About this exercise –
Could you set down exactly the lines in the records below between the line holding "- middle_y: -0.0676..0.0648" and the line holding "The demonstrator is", inclusive?
Segment Start: Given data
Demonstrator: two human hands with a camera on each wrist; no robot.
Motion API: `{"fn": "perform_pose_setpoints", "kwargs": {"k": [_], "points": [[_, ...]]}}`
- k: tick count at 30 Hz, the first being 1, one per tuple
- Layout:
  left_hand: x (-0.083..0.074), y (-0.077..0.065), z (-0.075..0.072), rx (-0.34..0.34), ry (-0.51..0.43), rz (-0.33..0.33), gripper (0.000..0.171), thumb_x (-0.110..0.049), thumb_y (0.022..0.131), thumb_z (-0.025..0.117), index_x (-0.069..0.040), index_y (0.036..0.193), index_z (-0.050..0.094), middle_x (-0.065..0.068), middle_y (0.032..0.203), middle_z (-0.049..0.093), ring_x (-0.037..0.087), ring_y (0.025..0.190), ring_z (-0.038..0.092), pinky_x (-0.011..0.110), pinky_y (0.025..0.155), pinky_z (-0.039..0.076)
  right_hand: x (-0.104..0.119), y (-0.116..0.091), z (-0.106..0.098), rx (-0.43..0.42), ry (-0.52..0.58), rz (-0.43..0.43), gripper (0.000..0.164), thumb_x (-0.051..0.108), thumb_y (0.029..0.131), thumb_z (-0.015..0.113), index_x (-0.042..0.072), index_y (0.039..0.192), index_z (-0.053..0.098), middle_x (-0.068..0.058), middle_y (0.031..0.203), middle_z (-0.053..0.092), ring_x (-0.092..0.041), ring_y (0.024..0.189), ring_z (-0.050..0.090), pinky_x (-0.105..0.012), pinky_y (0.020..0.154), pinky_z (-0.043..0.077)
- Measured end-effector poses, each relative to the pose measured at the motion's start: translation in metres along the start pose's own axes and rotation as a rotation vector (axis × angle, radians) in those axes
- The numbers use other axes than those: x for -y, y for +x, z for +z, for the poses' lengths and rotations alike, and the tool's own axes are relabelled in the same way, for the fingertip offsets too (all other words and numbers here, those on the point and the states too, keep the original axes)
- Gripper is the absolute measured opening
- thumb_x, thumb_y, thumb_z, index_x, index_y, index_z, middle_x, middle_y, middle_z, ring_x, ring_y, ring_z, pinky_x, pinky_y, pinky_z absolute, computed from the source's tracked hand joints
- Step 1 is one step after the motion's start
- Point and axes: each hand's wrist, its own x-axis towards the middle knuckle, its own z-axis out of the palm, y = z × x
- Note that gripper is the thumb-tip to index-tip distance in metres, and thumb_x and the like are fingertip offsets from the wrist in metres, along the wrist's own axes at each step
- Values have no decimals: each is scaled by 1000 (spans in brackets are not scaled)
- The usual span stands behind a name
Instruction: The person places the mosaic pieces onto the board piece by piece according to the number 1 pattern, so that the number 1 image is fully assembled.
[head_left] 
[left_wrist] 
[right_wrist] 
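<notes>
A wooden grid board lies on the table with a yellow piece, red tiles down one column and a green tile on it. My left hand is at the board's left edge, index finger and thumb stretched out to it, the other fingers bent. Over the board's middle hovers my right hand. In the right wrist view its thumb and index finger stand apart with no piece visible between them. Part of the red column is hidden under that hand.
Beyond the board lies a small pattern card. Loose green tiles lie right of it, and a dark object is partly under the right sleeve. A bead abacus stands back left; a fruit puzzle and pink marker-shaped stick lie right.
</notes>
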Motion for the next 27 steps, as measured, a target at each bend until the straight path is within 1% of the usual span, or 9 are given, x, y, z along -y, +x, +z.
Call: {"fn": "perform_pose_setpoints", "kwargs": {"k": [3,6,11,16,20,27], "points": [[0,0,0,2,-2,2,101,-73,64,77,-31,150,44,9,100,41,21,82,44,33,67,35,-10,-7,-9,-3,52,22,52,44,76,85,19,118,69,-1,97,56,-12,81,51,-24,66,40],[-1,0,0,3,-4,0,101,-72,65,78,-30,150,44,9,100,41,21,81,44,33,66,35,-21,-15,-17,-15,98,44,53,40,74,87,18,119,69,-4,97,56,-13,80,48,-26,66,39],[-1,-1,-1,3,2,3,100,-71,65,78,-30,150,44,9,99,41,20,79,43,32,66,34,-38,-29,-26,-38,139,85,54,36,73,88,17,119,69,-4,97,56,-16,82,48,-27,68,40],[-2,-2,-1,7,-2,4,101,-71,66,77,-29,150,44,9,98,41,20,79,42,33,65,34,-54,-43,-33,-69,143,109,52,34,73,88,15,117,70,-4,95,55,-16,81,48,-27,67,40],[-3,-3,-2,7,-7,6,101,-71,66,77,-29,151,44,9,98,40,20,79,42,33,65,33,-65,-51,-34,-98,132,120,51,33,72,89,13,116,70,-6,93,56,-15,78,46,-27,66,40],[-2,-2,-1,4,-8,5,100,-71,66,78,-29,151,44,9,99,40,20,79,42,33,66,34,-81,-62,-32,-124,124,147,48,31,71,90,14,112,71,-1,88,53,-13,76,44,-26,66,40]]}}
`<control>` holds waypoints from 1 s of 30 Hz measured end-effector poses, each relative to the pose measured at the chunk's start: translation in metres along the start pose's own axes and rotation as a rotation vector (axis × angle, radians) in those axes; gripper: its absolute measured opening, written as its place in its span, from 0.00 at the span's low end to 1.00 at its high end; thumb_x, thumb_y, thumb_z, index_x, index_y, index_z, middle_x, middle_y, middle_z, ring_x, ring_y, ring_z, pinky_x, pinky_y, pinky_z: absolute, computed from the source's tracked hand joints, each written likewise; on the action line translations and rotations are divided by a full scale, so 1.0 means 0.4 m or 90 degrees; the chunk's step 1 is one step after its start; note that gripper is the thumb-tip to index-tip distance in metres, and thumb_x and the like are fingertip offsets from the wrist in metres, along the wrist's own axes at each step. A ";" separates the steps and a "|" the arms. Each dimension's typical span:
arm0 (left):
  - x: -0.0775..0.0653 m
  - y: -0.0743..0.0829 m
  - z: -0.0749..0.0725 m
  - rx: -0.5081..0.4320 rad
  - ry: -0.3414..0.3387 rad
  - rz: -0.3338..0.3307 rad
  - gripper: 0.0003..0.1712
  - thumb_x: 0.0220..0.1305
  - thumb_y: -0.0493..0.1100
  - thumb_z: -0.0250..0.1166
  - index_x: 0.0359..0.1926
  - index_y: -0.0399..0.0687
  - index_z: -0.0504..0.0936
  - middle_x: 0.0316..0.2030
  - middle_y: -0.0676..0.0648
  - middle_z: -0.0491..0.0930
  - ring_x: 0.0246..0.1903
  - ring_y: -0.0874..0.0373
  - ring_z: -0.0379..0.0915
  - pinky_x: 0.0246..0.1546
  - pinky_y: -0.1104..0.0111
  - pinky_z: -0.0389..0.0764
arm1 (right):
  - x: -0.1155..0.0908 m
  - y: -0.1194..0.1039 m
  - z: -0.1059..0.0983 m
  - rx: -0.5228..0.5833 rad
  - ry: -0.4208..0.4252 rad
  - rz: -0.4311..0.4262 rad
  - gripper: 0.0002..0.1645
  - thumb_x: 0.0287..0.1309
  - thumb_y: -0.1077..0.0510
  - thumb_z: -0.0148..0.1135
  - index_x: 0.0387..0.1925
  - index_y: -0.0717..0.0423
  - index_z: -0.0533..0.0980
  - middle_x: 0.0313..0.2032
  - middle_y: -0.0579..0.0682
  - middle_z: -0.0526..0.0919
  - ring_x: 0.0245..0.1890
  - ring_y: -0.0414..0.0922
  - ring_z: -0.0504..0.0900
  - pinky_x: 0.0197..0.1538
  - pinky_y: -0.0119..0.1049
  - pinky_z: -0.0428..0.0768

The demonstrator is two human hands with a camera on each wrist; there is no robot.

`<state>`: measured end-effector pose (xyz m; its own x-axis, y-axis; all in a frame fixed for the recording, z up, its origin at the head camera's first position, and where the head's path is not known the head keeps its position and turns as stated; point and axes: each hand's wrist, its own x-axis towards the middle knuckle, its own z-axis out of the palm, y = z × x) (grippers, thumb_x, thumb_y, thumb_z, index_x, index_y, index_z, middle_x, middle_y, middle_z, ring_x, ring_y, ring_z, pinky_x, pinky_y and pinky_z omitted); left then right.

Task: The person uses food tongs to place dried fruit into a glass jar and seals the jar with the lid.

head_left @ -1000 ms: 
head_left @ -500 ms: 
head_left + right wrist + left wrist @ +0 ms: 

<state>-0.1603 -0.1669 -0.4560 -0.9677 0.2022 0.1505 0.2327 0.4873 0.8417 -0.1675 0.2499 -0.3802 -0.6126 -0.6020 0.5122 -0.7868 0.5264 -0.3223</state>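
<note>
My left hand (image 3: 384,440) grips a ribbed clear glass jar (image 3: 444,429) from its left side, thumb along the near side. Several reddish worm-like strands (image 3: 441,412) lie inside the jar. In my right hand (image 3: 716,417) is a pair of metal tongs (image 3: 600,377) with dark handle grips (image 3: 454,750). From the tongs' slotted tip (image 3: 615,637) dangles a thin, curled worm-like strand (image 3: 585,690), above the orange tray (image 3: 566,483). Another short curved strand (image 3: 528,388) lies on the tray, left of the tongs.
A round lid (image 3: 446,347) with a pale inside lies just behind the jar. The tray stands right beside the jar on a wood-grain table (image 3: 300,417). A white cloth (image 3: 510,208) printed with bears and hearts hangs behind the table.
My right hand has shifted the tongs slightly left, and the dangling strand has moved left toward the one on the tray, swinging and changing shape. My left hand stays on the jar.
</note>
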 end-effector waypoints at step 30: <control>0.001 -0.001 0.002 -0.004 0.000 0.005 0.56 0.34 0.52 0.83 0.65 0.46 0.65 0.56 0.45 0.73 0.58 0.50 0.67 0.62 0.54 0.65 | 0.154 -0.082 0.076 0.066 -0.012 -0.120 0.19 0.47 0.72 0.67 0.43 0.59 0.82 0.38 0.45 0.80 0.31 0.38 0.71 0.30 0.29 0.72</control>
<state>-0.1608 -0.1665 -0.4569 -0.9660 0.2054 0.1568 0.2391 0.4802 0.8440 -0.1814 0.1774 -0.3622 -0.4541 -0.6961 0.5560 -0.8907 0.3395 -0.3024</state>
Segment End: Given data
Task response –
  - middle_y: -0.0676..0.0648
  - middle_z: -0.0491..0.0930
  - ring_x: 0.0246..0.1903
  - ring_y: -0.0874..0.0373
  - ring_z: -0.0379..0.0915
  - pinky_x: 0.0246..0.1546
  - pinky_y: -0.1104..0.0111
  - pinky_z: -0.0389..0.0764
arm1 (right):
  - x: -0.1155..0.0908 m
  - y: -0.1194..0.1039 m
  - z: -0.1059..0.0983 m
  - rx: -0.5228..0.5833 rad
  - ry: -0.4208..0.4252 rad
  - rz: -0.4311..0.4262 rad
  - gripper: 0.0002..0.1645
  - thumb_x: 0.0287..0.1309
  - thumb_y: -0.1077..0.0510
  - thumb_z: -0.0148..0.1135
  - index_x: 0.0387..0.1925
  - index_y: -0.0717..0.0423
  - index_z: -0.0533..0.0980
  - middle_x: 0.0313..0.2032
  - middle_y: -0.0579..0.0682
  - middle_z: -0.0526..0.0919
  - ring_x: 0.0245..0.1890
  - ring_y: -0.0414..0.0922
  - ring_z: -0.0504..0.0900
  - pinky_x: 0.0197..0.1538
  - pinky_y: -0.0119..0.1049
  - pinky_z: -0.0428..0.0768

The demonstrator is two human hands with a camera on each wrist; there is no robot.

There's nothing else to the answer.